About the rules page
- Updated Saturday, August 15th 2015 @ 13:33:29
Hi. The rules somewhat unclear to me.
1 "The combo-counter goes up by 1 for every line removed in succession"
But I see that this counter increased by one after every resultative round, no matter how many lines cleared
2 "A T-spin is achieved by fitting a T piece in a hole that can only be reached by a rotation ... T-spins are detected by checking if the last move was a turnleft or turnright, and 3 out of 4 corners of the T shape bounding box are occupied with blocks in the field."
This paragraph seems a bit contradictory. Firstly exists a possibility of holes that can only be reached by a rotation but only 2 corners of the bounding box will be occupied with blocks
On the other hand if 3 corners are occupied and last action was a rotation, still may be another ways to reach some holes
In this situation both conditions respected but the final state may also be achieved without rotations
- Created Saturday, August 15th 2015 @ 19:05:48
After seeing this I decided to investigate a little. This is what I've established, unless of course I'm mistaken.

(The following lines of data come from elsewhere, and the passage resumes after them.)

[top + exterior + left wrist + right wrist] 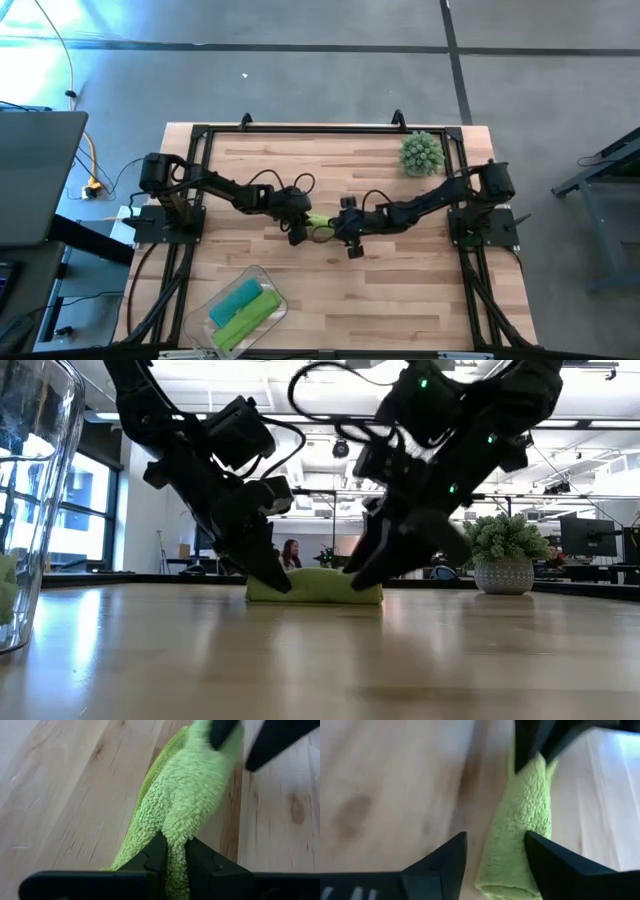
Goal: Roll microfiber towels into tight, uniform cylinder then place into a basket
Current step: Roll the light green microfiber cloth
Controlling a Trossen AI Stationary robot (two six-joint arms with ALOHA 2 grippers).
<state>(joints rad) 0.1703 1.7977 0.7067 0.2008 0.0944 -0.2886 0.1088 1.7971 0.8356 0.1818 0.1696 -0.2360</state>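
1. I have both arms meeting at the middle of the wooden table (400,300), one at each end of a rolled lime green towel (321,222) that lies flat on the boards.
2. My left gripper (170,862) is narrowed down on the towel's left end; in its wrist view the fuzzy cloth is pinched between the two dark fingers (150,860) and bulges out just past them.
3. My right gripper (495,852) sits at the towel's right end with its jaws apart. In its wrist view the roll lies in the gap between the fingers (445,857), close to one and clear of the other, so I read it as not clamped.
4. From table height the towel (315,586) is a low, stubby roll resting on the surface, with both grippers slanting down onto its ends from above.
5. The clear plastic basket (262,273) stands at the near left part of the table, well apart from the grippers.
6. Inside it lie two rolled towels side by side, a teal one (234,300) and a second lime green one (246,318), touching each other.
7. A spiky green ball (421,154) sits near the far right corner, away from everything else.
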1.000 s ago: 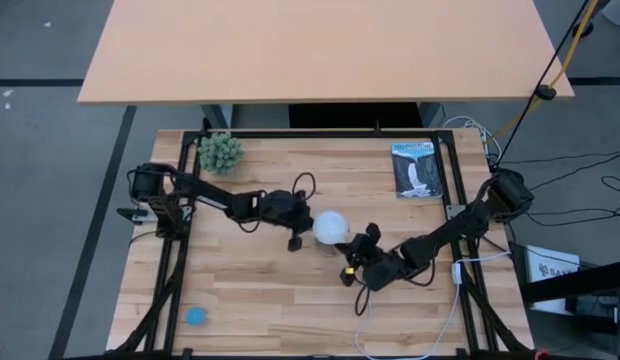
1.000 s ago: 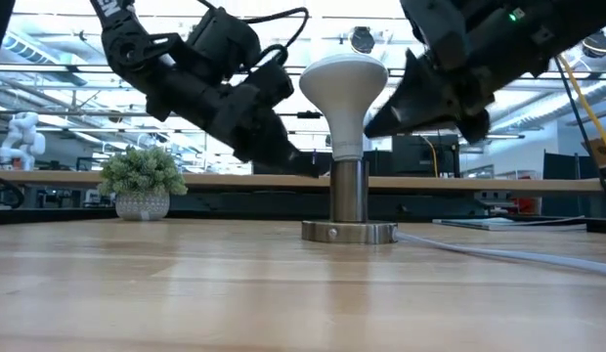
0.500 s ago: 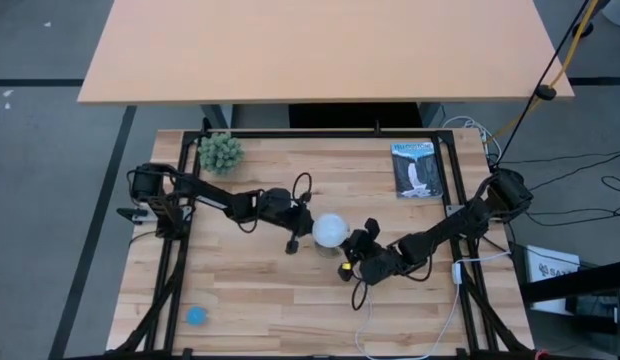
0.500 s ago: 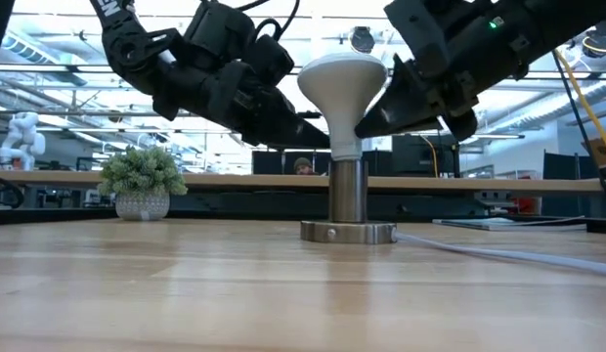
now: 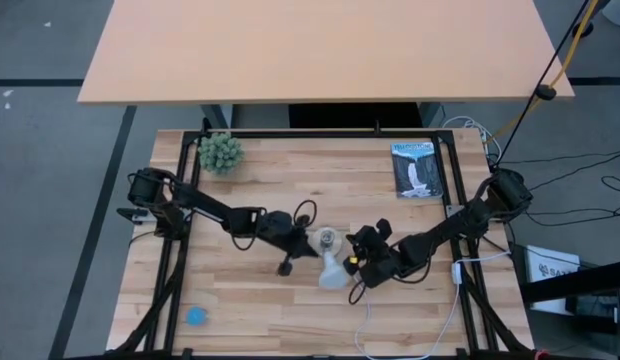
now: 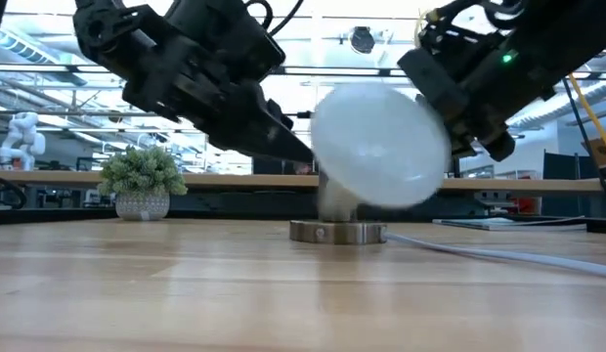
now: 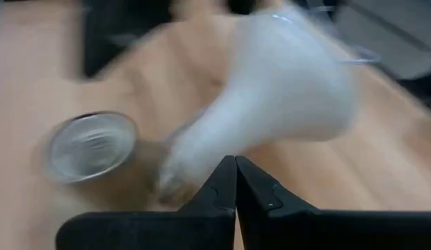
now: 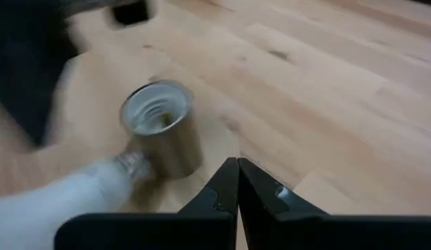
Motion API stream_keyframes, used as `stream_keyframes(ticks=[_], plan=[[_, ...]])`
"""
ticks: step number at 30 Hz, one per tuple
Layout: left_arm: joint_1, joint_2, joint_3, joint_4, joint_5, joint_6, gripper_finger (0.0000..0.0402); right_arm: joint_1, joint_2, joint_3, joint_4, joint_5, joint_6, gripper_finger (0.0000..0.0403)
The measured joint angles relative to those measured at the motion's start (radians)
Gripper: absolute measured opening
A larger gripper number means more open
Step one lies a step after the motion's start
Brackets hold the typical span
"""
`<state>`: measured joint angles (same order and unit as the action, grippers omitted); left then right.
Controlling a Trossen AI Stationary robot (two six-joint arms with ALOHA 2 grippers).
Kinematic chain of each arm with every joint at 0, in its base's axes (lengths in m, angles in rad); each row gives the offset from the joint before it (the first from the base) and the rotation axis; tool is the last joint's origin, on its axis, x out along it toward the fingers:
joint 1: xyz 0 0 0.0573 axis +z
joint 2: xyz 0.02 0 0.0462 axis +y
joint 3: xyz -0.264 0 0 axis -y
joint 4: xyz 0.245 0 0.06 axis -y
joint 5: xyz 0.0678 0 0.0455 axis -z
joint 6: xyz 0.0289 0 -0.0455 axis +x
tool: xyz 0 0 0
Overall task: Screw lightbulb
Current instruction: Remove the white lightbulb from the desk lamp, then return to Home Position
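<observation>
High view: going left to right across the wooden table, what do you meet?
Blue disc → potted plant → left gripper → socket → right gripper → booklet.

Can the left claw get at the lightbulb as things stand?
Probably yes: the lightbulb is out of the socket, tipped toward the table front, right beside the shut left claw. Nothing lies between, but it must open first.

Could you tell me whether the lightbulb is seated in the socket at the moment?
No, it is out: the lightbulb lies tipped beside the socket, whose threaded mouth stands empty.
</observation>
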<state>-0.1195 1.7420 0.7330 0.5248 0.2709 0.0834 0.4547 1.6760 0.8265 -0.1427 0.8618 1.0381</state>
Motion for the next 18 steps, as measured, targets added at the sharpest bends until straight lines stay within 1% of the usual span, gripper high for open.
stream_keyframes(ticks=[3,5,10,16,18], plan=[[0.01,0.0,0.0,0.0,-0.093,-0.007,0.0,0.01,0.0,0.0,-0.001,-0.005,0.015,0.0],[0.02,0.0,0.0,0.0,-0.126,-0.03,0.0,0.015,0.0,0.0,-0.004,-0.004,0.019,0.0],[0.044,0.0,0.0,-0.005,-0.135,-0.078,0.0,0.032,0.0,0.0,-0.058,-0.004,0.03,0.0],[0.046,-0.006,0.0,-0.066,-0.142,-0.075,0.0,0.061,-0.031,0.0,-0.301,-0.003,0.22,0.0],[0.057,-0.008,-0.003,-0.065,-0.145,-0.075,0.0,0.074,-0.043,0.0,-0.354,-0.003,0.249,0.0]])
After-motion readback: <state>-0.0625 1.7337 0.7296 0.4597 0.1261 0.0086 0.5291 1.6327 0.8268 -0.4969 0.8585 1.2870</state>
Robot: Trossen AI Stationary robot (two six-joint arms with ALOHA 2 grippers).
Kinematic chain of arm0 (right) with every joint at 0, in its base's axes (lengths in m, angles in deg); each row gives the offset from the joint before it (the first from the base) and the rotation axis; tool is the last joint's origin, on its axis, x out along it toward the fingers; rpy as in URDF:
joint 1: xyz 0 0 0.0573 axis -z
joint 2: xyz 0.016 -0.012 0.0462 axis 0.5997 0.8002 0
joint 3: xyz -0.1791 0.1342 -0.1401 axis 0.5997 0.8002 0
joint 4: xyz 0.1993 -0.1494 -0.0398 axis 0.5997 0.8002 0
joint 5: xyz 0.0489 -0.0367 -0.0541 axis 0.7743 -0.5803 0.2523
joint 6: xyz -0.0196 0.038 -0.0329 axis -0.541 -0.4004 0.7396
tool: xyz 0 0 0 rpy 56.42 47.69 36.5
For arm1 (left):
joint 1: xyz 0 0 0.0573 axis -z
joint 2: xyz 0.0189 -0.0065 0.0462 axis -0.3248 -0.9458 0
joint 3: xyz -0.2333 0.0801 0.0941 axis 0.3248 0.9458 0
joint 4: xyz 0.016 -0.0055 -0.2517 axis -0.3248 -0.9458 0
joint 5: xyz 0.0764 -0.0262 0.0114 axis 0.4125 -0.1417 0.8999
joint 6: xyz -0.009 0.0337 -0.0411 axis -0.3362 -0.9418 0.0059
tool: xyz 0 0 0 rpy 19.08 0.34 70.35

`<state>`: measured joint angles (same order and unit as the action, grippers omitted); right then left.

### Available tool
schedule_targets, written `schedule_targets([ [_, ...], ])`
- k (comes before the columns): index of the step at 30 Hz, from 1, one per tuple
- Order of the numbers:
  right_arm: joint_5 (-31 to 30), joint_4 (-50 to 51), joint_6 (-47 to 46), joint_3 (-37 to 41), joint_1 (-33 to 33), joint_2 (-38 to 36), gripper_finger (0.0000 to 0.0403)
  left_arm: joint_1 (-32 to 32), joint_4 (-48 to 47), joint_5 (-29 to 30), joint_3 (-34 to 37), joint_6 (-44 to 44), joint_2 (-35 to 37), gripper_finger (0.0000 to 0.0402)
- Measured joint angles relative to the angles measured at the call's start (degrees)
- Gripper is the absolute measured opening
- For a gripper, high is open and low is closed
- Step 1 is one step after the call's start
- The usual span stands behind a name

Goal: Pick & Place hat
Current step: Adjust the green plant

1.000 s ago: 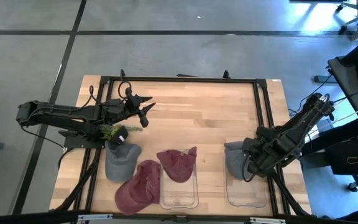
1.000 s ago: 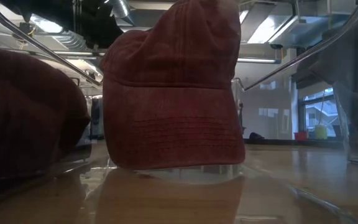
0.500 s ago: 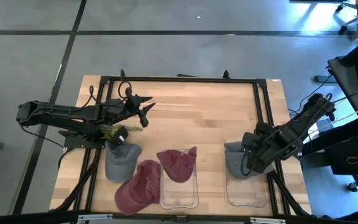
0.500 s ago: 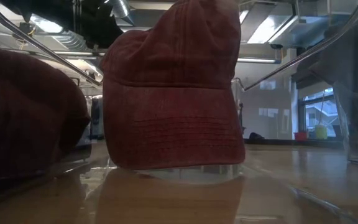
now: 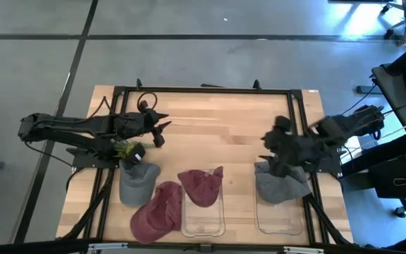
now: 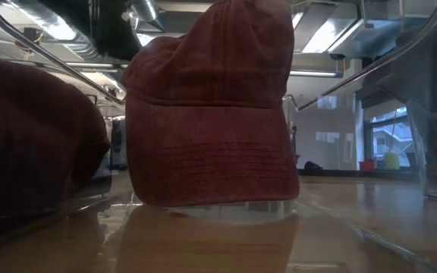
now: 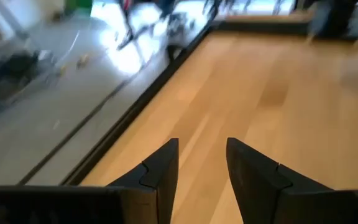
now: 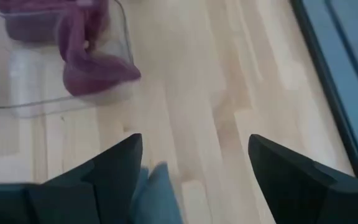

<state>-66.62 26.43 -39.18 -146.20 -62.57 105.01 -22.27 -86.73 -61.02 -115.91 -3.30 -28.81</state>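
High view: the right end effector [image 5: 272, 144] hovers with fingers spread wide, empty, above the grey hat [image 5: 279, 183] draped on the right bin's [image 5: 279, 217] rim; placing looks done; next, pull clear; left end effector [image 5: 162, 131] waits, fingers slightly apart, over the tabletop [image 5: 224, 127].

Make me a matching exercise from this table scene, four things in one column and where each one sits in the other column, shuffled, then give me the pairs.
Things:
1. gray hat on the left
2. gray hat on the right
3. red hat draped over a bin
4. left gripper

Places:
A. hanging over the far rim of the right clear bin
B. over bare wood near the table's far left
C. on the table by the left arm's base
D. over the far edge of the middle clear bin

Pairs: 1-C, 2-A, 3-D, 4-B
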Motion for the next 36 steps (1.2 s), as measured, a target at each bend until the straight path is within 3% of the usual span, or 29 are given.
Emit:
schedule_targets([
  [5,6.96,-9.0,13.9,3.59,10.68,0.0,0.0292,2.28,-23.99,3.87,-10.72,12.51,-1.38,0.0112],
  [9,13.88,-16.11,21.38,8.64,18.24,0.0,0.0292,4.27,-40.19,3.68,-14.06,24.83,-3.04,0.0091],
  [13,25.48,-25.18,28.42,14.27,24.34,0.09,0.0292,6.76,-55.7,-0.37,-16.15,39.44,-5.0,0.0066],
  [15,27.42,-27.77,30.41,16.25,26.48,0.07,0.0292,8.13,-61.3,-3.98,-16.63,46.33,-6.2,0.0053],
  [21,27.59,-30.54,35.33,17.56,29.98,0.02,0.0292,12.11,-70.51,-10.82,-16.65,59.9,-11.63,0.0017],
  [27,28.09,-31.1,37.17,17.43,30.91,-0.28,0.0292,14.33,-70.72,-14.83,-16.65,64.74,-17.33,0.0002],
  [36,28.24,-30.29,38.81,17.43,30.87,-0.26,0.0292,16.3,-73.2,-16.16,-16.65,70.3,-22.02,0.0011],
])
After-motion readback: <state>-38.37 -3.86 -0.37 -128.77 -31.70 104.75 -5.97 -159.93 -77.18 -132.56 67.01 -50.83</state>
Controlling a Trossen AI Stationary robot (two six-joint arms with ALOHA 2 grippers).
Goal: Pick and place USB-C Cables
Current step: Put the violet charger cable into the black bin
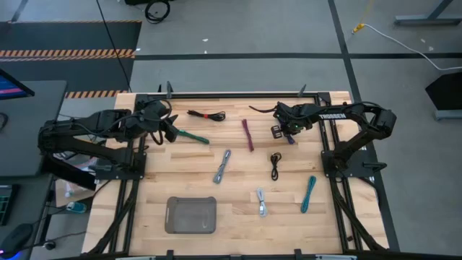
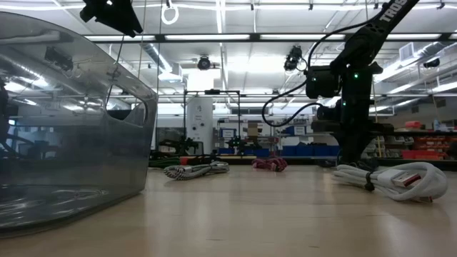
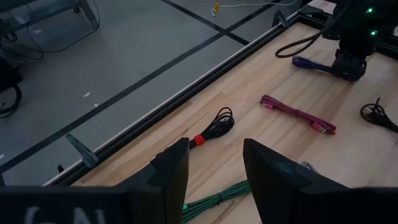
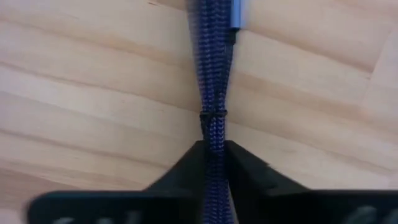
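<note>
Two dark fingers (image 4: 214, 158) of the right gripper (image 1: 286, 132) are pressed against the sides of a purple braided USB-C cable (image 4: 212, 74) lying flat on the pale wooden table (image 1: 238, 209). In the right wrist view the pinch is seen near mid-length, just short of the thin tie band around the bundle; the cable runs straight ahead from the fingertips, so its long axis is in line with the gripper's reach and crosswise to the closing direction. The grip is judged seated, with a straight lift as the next move.

Seen from above, the gripper is placed at about 1 o'clock from the table centre, near the far rail. A translucent grey rectangular tray (image 1: 190, 215) is found at roughly 7 o'clock from this gripper, well apart, across the table. A carry toward it, if it is the drop point, would pass over the maroon cable (image 1: 247, 135) and the grey cable (image 1: 222, 167).

Left gripper (image 1: 170, 130) is held spread and empty at about 11 o'clock from the table centre, just beside the green braided cable (image 3: 217, 198) and near the black cable with a red tie (image 3: 213, 129). The right arm is the nearer one to the purple cable; the left arm is the nearer one to the green and black-red cables.
</note>
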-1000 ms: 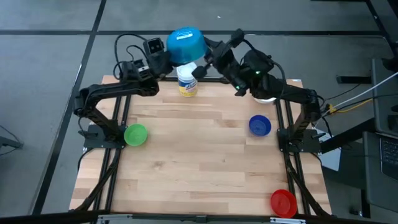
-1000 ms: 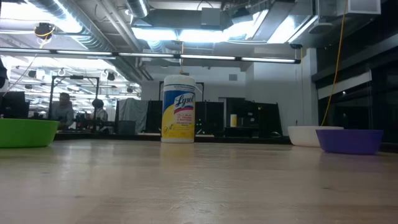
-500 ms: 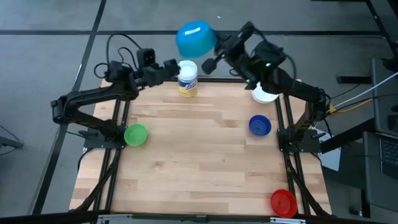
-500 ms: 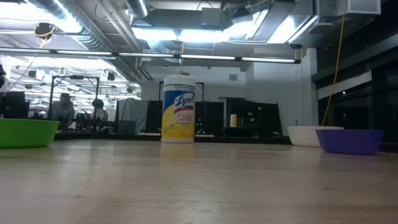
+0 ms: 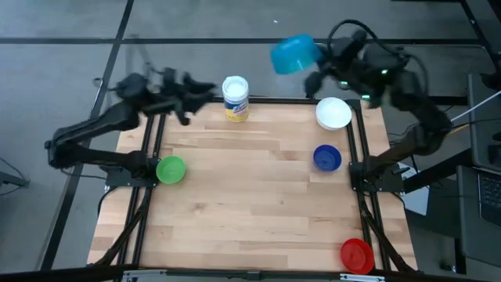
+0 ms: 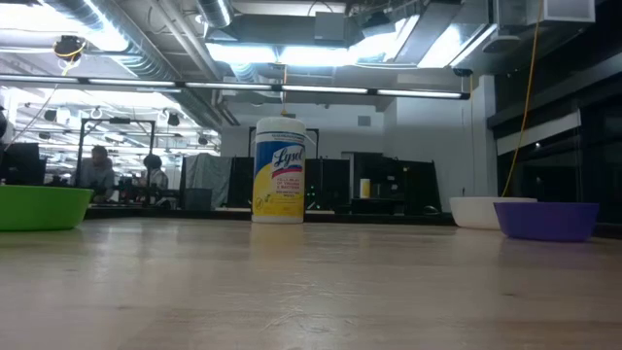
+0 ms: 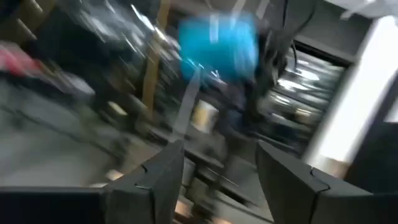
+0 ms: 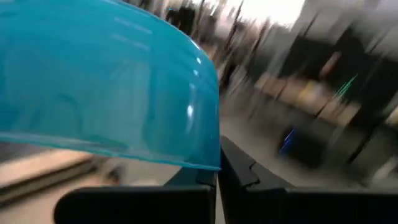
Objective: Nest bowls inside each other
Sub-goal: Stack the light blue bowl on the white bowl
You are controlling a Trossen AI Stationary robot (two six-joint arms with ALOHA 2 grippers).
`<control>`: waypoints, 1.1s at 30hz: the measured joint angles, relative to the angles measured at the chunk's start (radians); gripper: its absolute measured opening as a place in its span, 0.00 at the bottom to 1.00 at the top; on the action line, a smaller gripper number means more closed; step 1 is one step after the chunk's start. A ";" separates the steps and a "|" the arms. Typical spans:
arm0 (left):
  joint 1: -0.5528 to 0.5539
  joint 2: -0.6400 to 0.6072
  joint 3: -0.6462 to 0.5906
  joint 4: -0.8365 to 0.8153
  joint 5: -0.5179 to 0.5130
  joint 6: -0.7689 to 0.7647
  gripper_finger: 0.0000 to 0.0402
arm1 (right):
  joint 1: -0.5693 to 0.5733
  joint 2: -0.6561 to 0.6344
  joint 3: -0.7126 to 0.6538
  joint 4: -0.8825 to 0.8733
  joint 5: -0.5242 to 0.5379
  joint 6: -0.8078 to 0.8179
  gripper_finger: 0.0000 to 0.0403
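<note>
The light blue bowl [image 5: 294,53] hangs in the air beyond the table's far edge, with my right gripper [image 5: 315,69] shut on it; it fills the right wrist view [image 8: 106,81]. My left gripper [image 5: 205,88] is open at the far left, left of the white canister [image 5: 236,98], with nothing between its fingers [image 7: 163,174]. The white bowl [image 5: 333,112], the dark blue bowl [image 5: 327,157], the green bowl [image 5: 171,169] and the red bowl [image 5: 356,254] each sit apart on their bases on the wooden table. My right gripper pinches the light blue bowl's rim [image 8: 208,163] between its two shut fingers, one finger [image 8: 239,171] showing beside the wall. The fingers come about level from the table's right side. The bowl is lifted clear and tilted.
The canister [image 6: 279,170] stands upright at the far edge's middle. In the low view the green bowl [image 6: 39,207] is at the left, the white bowl [image 6: 481,211] and dark blue bowl [image 6: 546,220] at the right. Bare wood lies across the table's middle and near left.
My right gripper has carried the light blue bowl from above the canister toward the table's right, along the far edge, and the bowl has tipped. My left gripper has come away from the bowl and drawn back toward the table's left edge, turning as it went.
</note>
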 joint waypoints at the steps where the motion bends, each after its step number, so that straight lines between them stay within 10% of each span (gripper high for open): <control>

There are 2 algorithms for t-spin detection in general. The immobile which was the first and is the most intuitive, and the 3-corner algorithm that came after. Apparently since 3-corner has been in use the definition of what exactly is a t-spin has become somewhat unclear, or so I've read..
From the image below you can see there is quite a difference between the two algorithms.
Note there are placements which are reachable by shifts but register as a t-spin in some game releases with a "turnleft,turnright" maneuver to ensure that a rotation was the last move. I've labelled these as "not a t-spin".
13 placements are reachable only by rotation, and clear lines. Immobile detects all of them. 6 of these are detectable with 3-corner algorithm. 2 other placements are not t-spins but satisfy 3-corner.
One more thing to note is that if ever similar type spin scoring is implemented for the other 6 pieces, that would be possible with immobile, not 3 corner and it would also work just fine with wall kicks as well.
OkeyDokeyCreated Sunday, August 16th 2015 @ 10:15:36If I understood correctly, the game uses the following definition: 3 corners filled, last move was rotation. This is also the definition used in official games since 10 years at least. It has the advantage over the immobile definition that this easy to make overhang is not counted as a T-Spin: http://harddrop.com/fumen/?m115@fgH8BeG8CeH8BeI8AeI8AeI8AeI8KeF5I
You could make an additional immobile check to prevent the move in the last picture of the first post to be a T-Spin. However, rotating back and forth is usually not worth executing because it creates a hole in contrast to the standard T-Spin.